*What you are asked to do*. Reproduce the listing below character for character; drop every image.

*-*-*

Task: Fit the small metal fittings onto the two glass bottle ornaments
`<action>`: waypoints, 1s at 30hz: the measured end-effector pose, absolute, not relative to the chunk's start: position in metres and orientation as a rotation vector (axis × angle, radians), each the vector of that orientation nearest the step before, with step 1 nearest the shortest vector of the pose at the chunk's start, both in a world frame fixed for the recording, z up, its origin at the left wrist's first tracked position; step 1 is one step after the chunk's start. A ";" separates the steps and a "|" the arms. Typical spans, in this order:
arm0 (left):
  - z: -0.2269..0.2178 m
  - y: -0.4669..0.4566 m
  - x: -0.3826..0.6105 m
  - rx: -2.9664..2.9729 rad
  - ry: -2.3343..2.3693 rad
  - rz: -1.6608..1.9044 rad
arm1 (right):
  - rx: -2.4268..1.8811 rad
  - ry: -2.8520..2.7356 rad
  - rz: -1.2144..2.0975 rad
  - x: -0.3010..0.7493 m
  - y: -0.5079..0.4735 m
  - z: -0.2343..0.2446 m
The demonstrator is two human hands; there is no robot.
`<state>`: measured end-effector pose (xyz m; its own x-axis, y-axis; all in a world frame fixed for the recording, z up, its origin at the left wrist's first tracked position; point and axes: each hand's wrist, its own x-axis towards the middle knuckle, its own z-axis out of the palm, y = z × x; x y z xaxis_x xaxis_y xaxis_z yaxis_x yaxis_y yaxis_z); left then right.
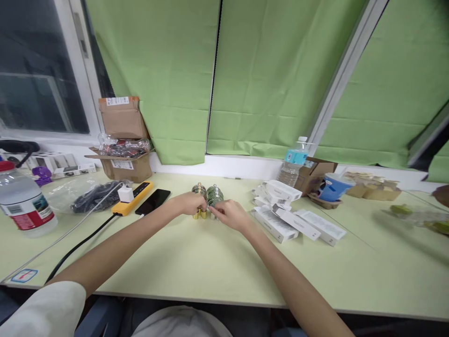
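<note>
Two small groups of shiny metal pieces stand side by side on the table, gold-coloured pieces (199,188) on the left and silver-coloured pieces (213,194) on the right. Both groups have pointed, knobbed tops, and their exact kind is unclear. My left hand (192,204) is closed in front of the gold group, fingertips down by its short gold cylinders. Against the silver group rests my right hand (230,214), with thumb and forefinger pinched together. Fingers cover the lower parts of both groups, so whatever is pinched is hidden.
To the right lie several white boxes (277,222), a water bottle (293,161) and a blue cup (335,187). On the left are a black phone (153,201), a yellow power strip (131,199), a cardboard box (131,169) and a large bottle (26,206). Cables cross the left side.
</note>
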<state>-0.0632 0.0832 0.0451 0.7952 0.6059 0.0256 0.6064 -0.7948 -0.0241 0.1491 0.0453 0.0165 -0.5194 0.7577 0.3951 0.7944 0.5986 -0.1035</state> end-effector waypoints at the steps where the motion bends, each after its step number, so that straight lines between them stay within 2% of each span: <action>1: 0.045 0.085 -0.063 -2.953 -0.985 -0.023 | -1.248 -2.428 -0.128 0.149 0.046 0.017; 8: 0.045 0.090 -0.061 -3.031 -0.982 -0.021 | -1.256 -2.434 -0.125 0.149 0.047 0.016; 20: 0.037 0.091 -0.066 -3.108 -0.975 -0.224 | -1.251 -2.456 -0.107 0.150 0.047 0.017; 30: 0.058 0.050 -0.072 -2.909 -1.388 -0.557 | -1.252 -2.419 -0.139 0.153 0.047 0.019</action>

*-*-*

*Expected answer*.
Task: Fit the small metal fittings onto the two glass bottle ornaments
`<action>`: waypoints, 1s at 30hz: the measured end-effector pose, absolute, not relative to the chunk's start: position in metres and orientation as a rotation vector (axis × angle, radians), each the vector of that orientation nearest the step before, with step 1 nearest the shortest vector of the pose at the chunk's start, both in a world frame fixed for the recording, z up, its origin at the left wrist's first tracked position; step 1 is one step after the chunk's start. A ";" separates the steps and a "|" the arms. Typical spans, in this order:
arm0 (left):
  - z: -0.2269..0.2178 m
  - y: -0.4669..0.4566 m
  - x: -0.3826..0.6105 m
  - rx: -2.9664..2.9729 rad
  - ry: -2.3343..2.3693 rad
  - rz: -1.6608..1.9044 rad
arm1 (right):
  - rx: -2.4268..1.8811 rad
  - ry: -2.8520..2.7356 rad
  - rz: -1.2144..2.0975 rad
  - x: -0.3010..0.7493 m
  - y: -0.5079..0.4735 m
  - z: -0.2343..0.2446 m
The demonstrator is two human hands; there is no robot.
`<state>`: measured end-effector pose (xyz m; its own x-axis, y-axis; all in a world frame fixed for the recording, z up, its origin at the left wrist's first tracked position; point and axes: each hand's wrist, its own x-axis towards the middle knuckle, its own z-axis out of the palm, y = z × x; x y z xaxis_x xaxis_y xaxis_z yaxis_x yaxis_y yaxis_z); left then right.
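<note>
Two small groups of shiny metal pieces stand side by side on the table, gold-coloured pieces (199,188) on the left and silver-coloured pieces (213,194) on the right. Both groups have pointed, knobbed tops, and their exact kind is unclear. My left hand (192,204) is closed in front of the gold group, fingertips down by its short gold cylinders. Against the silver group rests my right hand (230,214), with thumb and forefinger pinched together. Fingers cover the lower parts of both groups, so whatever is pinched is hidden.
To the right lie several white boxes (277,222), a water bottle (293,161) and a blue cup (335,187). On the left are a black phone (153,201), a yellow power strip (131,199), a cardboard box (131,169) and a large bottle (26,206). Cables cross the left side.
</note>
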<state>-0.0632 0.0832 0.0451 0.7952 0.6059 0.0256 0.6064 -0.7948 -0.0241 0.1491 0.0453 0.0165 -0.5194 0.7577 0.3951 0.7944 0.5986 -0.1035</state> end-effector waypoints at the steps where the motion bends, each after its step number, so that straight lines between them stay within 2% of each span: <action>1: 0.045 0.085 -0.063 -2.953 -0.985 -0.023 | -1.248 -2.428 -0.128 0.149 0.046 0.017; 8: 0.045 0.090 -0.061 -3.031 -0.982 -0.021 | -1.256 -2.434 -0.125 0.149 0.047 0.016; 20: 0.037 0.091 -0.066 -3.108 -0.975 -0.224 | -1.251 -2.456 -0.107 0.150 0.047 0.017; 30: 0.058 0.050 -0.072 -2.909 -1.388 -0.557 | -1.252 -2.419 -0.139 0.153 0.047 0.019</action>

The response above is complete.